The Broken Hill Solar Plant, which became operational in December 2015, is a 53 megawatt farm located 7 km west of Broken Hill in western New South Wales, Australia. It is associated with the Nyngan Solar Plant (almost 600 km to the east), making the total capacity of the combined plants 155 megawatts.

The Australian Energy Commission sets the regulations for the Australian Energy Market Operator (AEMO). The AEMO calculates and publishes MLFs (Marginal Loss Factor) every year by 1 April as required under clause 3.6 of the National Electricity Rules ahead of commencing on 1 July. These figures are forward-looking projections based on expectations of the demand and dispatch patterns of that upcoming year, as well as the network flows and losses that are expected to occur during that year.

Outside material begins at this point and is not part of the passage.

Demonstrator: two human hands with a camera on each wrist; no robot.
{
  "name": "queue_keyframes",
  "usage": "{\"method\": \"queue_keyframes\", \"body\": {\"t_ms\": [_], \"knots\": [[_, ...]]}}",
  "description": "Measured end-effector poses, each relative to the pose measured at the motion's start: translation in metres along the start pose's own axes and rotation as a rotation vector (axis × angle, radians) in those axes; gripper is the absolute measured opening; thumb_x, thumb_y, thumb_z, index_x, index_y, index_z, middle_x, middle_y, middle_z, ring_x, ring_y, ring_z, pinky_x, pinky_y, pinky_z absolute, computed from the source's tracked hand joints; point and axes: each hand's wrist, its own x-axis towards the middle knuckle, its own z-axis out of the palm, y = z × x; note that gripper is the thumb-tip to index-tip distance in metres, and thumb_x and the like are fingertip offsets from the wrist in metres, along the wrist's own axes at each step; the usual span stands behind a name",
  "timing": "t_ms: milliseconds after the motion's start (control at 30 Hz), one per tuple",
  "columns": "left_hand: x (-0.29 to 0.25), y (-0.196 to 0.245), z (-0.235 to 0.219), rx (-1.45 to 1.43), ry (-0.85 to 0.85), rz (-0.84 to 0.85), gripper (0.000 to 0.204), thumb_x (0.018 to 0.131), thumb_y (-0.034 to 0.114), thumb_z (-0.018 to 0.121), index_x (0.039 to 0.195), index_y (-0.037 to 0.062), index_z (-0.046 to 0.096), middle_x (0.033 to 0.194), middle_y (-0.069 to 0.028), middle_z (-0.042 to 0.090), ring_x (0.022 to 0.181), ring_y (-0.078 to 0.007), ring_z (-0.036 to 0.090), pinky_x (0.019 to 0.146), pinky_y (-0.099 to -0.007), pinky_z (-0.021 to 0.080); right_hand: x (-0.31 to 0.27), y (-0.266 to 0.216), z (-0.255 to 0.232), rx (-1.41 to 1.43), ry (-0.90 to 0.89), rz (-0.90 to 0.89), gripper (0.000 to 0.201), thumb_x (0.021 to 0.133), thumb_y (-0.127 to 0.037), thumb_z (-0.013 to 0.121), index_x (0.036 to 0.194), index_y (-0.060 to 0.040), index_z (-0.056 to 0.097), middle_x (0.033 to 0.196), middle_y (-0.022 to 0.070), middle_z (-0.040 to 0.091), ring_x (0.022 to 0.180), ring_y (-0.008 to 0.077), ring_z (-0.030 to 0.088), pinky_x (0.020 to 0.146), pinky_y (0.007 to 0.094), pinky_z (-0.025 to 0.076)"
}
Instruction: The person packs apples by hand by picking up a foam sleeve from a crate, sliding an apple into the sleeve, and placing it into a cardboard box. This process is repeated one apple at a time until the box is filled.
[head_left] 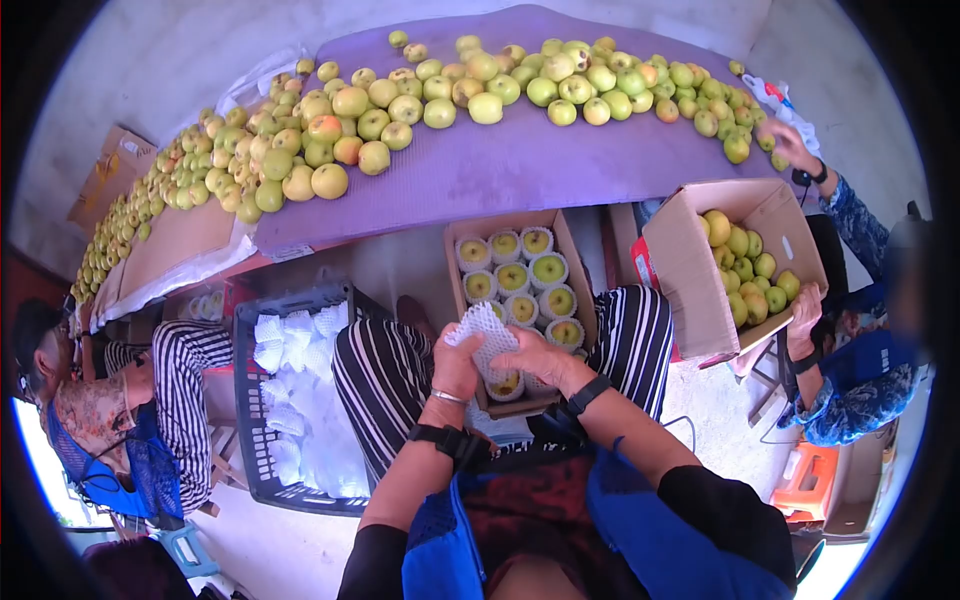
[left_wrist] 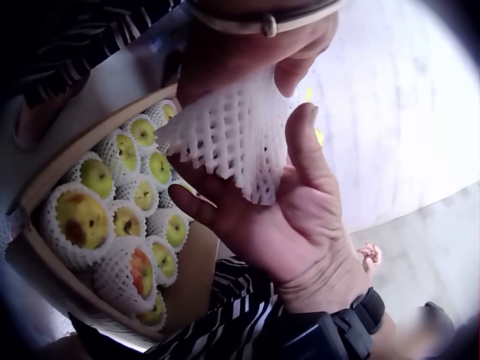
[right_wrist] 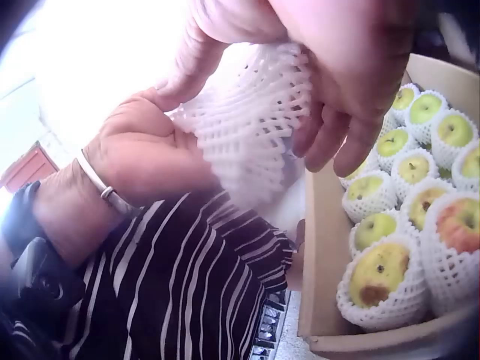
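Observation:
A white foam net sleeve (head_left: pixel 484 338) is held up over the near end of a cardboard carton (head_left: pixel 588 335). My left hand (head_left: pixel 457 362) grips the sleeve, with thumb and fingers around one end in the left wrist view. My right hand (head_left: pixel 540 358) is at the sleeve's other side. Its palm (left_wrist: pixel 289 236) faces the loose edge of the net, thumb and fingers spread apart. No fruit shows through the mesh (right_wrist: pixel 251 127). In the carton, several green-yellow apples (right_wrist: pixel 380 274) sit in rows, each in its own foam net; one has a brown spot.
A black plastic crate (head_left: pixel 252 440) of foam nets stands at my left. Loose apples (head_left: pixel 330 180) spread along the purple-covered table (head_left: pixel 480 175) ahead. At right another person's hand (head_left: pixel 803 320) holds a tilted carton (head_left: pixel 690 270) of apples. Another person (head_left: pixel 110 410) sits at left.

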Motion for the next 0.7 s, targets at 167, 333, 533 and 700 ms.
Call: {"method": "queue_keyframes", "body": {"t_ms": [167,333,533,700], "knots": [[-0.003,-0.005,0.013,0.226,0.056,-0.01,0.012,0.072,-0.004,0.054,0.078,0.005,0.048,0.077,-0.0032,0.056,0.069,-0.0132,0.055,0.063,-0.0267,0.046,0.007,0.016,0.003,-0.19,-0.018,0.136,0.037,0.066,-0.004,0.064,0.101,-0.0016,0.054,0.091,0.0039,0.057,0.088,0.0134,0.052,0.081,0.0254,0.041],[-0.009,0.004,0.027,-0.015,-0.003,-0.016,0.01,0.074,-0.001,0.053,0.079,0.0054,0.047,0.075,-0.0068,0.055,0.066,-0.0173,0.056,0.061,-0.0306,0.047,0.009,0.025,0.003,-0.339,-0.024,0.386,0.032,0.067,-0.016,0.063,0.094,-0.001,0.054,0.086,0.0057,0.057,0.074,0.0157,0.055,0.063,0.0279,0.047],[-0.005,0.002,0.023,-0.026,-0.055,-0.051,0.015,0.075,0.001,0.054,0.086,0.0058,0.045,0.072,-0.0078,0.052,0.064,-0.0213,0.055,0.061,-0.0359,0.048,0.008,0.028,-0.002,-0.281,-0.043,0.391,0.035,0.07,-0.02,0.057,0.099,-0.0017,0.051,0.086,0.007,0.055,0.078,0.0165,0.055,0.061,0.0292,0.049],[-0.007,0.007,0.027,0.158,0.057,-0.056,0.014,0.076,0.005,0.055,0.086,0.0068,0.046,0.07,-0.0054,0.049,0.065,-0.0187,0.053,0.061,-0.0369,0.048,0.001,0.015,0.004,-0.25,-0.099,0.397,0.031,0.068,-0.01,0.059,0.098,-0.0029,0.052,0.085,0.005,0.056,0.079,0.0145,0.054,0.063,0.0274,0.046]]}}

The Broken Hill solar plant, like other generation near the edge of the grid, has suffered from changes in marginal loss factor calculations. The 2017-18 financial year (FY) Marginal Loss Factor (MLF) of 1.2841 to 1.0603 (2018-19 FY MLF) affected revenue. The 2019/20 MLF was 0.8349 and the 2020/21 MLF was 0.8644. On 12 September 2019, the output of the farm was reduced by 50%. In 2025, the MLF was increased from 78 to 94, allowing more generation, assisted by the 50 MW Broken Hill battery.

==Powering Australian Renewables Fund==
Ownership of the Nyngan and Broken Hill solar plants was transferred from AGL Energy to Powering Australian Renewables Fund (PARF), an infrastructure fund closely associated with but independent to AGL.